AIVA: Acronimo di artista virtuale di intelligenza artificiale, è un software che ha incamerato 30mila composizioni storiche di musica, da Bach ai Metallica. L’IA scompone le partiture alla ricerca di parallelismi per capire quali note seguono altre note secondo specifici schemi. In questo modo, AIVA può predire una successione melodica o armonica collegata ad uno specifico stile musicale. AIVA è il primo compositore virtuale ad essere riconosciuto da una società di diritti musicali, la SECAM, l’equivalente della italiana SIAE.
Lo studio della musica porta un musicista a scrivere dei brani in base alla sua esperienza ed alla sua sensibilità musicale, affinata dopo anni di esperienza.
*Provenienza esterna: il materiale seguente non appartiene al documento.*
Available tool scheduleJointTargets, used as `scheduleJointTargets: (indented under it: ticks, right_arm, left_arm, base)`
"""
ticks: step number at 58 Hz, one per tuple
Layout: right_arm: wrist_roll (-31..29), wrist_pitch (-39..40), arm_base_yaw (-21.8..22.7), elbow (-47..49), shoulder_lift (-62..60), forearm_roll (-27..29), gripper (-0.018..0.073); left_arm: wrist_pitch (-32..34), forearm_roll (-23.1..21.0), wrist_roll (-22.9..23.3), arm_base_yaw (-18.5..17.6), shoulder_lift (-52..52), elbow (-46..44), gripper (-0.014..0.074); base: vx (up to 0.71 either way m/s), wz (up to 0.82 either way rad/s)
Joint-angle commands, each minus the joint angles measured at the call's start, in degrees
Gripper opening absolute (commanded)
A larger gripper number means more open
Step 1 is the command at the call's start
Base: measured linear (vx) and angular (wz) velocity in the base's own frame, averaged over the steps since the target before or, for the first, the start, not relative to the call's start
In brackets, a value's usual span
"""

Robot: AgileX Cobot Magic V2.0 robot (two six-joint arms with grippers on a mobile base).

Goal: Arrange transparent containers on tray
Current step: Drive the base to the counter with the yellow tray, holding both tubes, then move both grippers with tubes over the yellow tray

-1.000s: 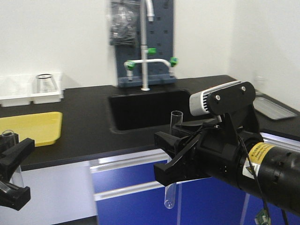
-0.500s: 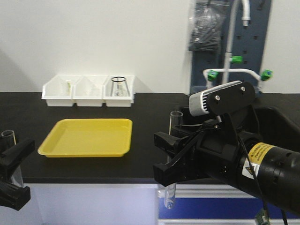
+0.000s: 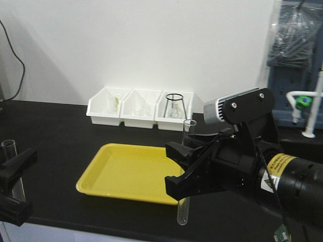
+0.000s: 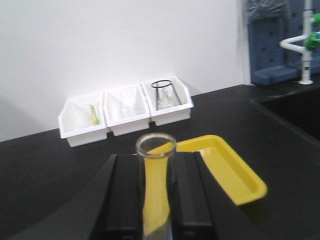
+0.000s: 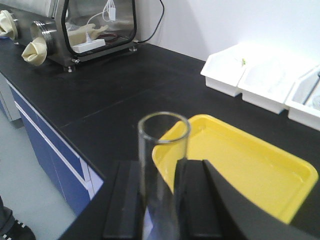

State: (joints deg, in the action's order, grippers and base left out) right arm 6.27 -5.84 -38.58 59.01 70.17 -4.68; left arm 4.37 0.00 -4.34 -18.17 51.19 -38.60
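- Front view, change: the yellow tray (image 3: pixel 122 171) has shifted from the left-centre of the frame to the lower centre. The white bins (image 3: pixel 137 108) have moved with it, and the tap (image 3: pixel 309 107) has slid to the right edge. Both arms sit at the same spots in the frame as before, so I judge that the base turned, not the arms.
- Front view, right side: the right gripper (image 3: pixel 177 169) is closed on a test tube (image 3: pixel 182 213), which stands upright in front of the tray's near right corner. Its rounded end hangs below the jaws.
- Front view, lower left: the left gripper (image 3: pixel 15 184) carries a second test tube (image 3: pixel 9 147), well left of the tray.
- Left wrist view: the left gripper (image 4: pixel 156 200) has its pads pressed on both sides of its test tube (image 4: pixel 156 150), rim uppermost. The tray (image 4: pixel 239 176) lies ahead to the right, with the bins (image 4: pixel 125 111) in the upper centre.
- Right wrist view: the right tube (image 5: pixel 161 165) is clamped upright in the lower centre. The tray (image 5: pixel 240 165) lies just beyond, and a glove box (image 5: pixel 85 22) sits at the upper left.
- Judgement: this is the carrying step, and no tube lies on the tray yet.
- Advice: bring one arm over the tray floor at a time and tilt the tube flat. Lower it until the glass nearly rests, then open. Lay the tubes parallel, since round glass rolls.
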Motion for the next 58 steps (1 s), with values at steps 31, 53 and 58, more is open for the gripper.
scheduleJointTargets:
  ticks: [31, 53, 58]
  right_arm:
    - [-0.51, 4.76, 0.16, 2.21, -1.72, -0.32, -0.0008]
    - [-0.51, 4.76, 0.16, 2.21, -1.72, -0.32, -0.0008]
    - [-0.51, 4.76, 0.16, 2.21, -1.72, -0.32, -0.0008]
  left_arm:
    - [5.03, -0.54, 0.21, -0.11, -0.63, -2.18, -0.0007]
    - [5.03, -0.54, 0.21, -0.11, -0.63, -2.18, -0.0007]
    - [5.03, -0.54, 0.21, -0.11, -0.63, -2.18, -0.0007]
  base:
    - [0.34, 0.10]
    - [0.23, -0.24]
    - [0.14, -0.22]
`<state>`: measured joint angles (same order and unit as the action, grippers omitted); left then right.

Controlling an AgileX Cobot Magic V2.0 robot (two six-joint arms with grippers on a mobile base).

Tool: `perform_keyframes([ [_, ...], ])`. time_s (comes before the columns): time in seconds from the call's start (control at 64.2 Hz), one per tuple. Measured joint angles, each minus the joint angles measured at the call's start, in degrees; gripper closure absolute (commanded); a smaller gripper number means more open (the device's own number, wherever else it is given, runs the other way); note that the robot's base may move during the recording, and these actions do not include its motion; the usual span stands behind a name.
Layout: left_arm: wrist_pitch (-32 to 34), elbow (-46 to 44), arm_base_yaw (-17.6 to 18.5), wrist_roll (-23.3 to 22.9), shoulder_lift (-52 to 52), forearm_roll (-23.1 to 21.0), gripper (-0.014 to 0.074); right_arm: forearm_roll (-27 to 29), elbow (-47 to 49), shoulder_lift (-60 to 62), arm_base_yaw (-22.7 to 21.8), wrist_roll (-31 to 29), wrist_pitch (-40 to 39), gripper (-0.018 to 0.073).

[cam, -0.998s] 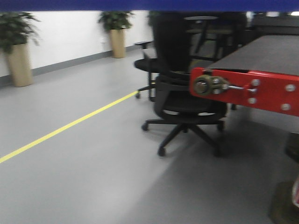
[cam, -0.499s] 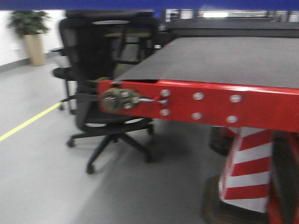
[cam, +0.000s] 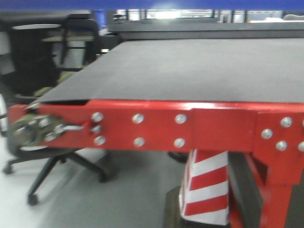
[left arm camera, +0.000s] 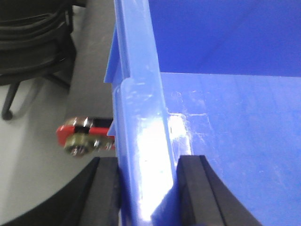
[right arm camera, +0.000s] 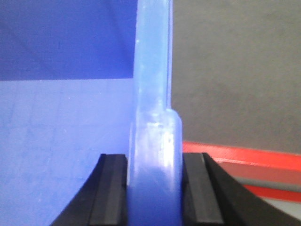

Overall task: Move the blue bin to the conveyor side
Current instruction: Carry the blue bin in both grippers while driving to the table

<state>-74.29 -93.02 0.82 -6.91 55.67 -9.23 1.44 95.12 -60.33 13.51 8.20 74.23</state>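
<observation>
The blue bin (left arm camera: 235, 117) hangs between both arms, its open inside showing in both wrist views. My left gripper (left arm camera: 148, 162) is shut on the bin's left rim, with one black finger on each side of the wall. My right gripper (right arm camera: 154, 162) is shut on the right rim (right arm camera: 153, 94) in the same way. The conveyor's dark belt (cam: 190, 66) and red frame (cam: 156, 128) fill the front view, close ahead. A blue strip (cam: 142, 4) runs along the top of that view. The belt (right arm camera: 235, 70) lies just right of the bin's right wall. The frame's corner fitting (left arm camera: 80, 139) shows left of the bin.
A black office chair (cam: 33, 66) stands on the grey floor by the conveyor's left corner, and it appears again in the left wrist view (left arm camera: 33, 42). A red-and-white striped post (cam: 204, 190) stands under the conveyor's end.
The front view has swung from open floor with a yellow line onto the conveyor. Its red end is now much nearer and fills the frame. The chair has slid off to the left.
</observation>
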Motion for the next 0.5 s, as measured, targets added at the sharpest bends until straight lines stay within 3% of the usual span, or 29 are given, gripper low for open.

AIVA riesce a riprodurre questo processo cognitivo partendo da decadi e decadi di conoscenze e studi musicali, e ridurlo a poche ore di elaborazione computazionale.
Ma oltre alle regole ed agli standard stilistici, la musica è composta anche da gusti personali: come si fa ad innestare questo versante nelle variabili a disposizione della macchina? È infatti l’uomo ad indicare ad AIVA le caratteristiche desiderate: lo stato emotivo, la densità delle note, lo stile compositivo e l’epoca. L’IA può creare bellissimi brani musicali, ma rimane fondamentale l’apporto dell’uomo chiamato a ‘dar vita’ a queste composizioni.
In conclusione, anche allo stato attuale e più evoluto delle ricerche, sembra proprio che la musica sia destinata a rimanere ancora umana per un lungo periodo di tempo.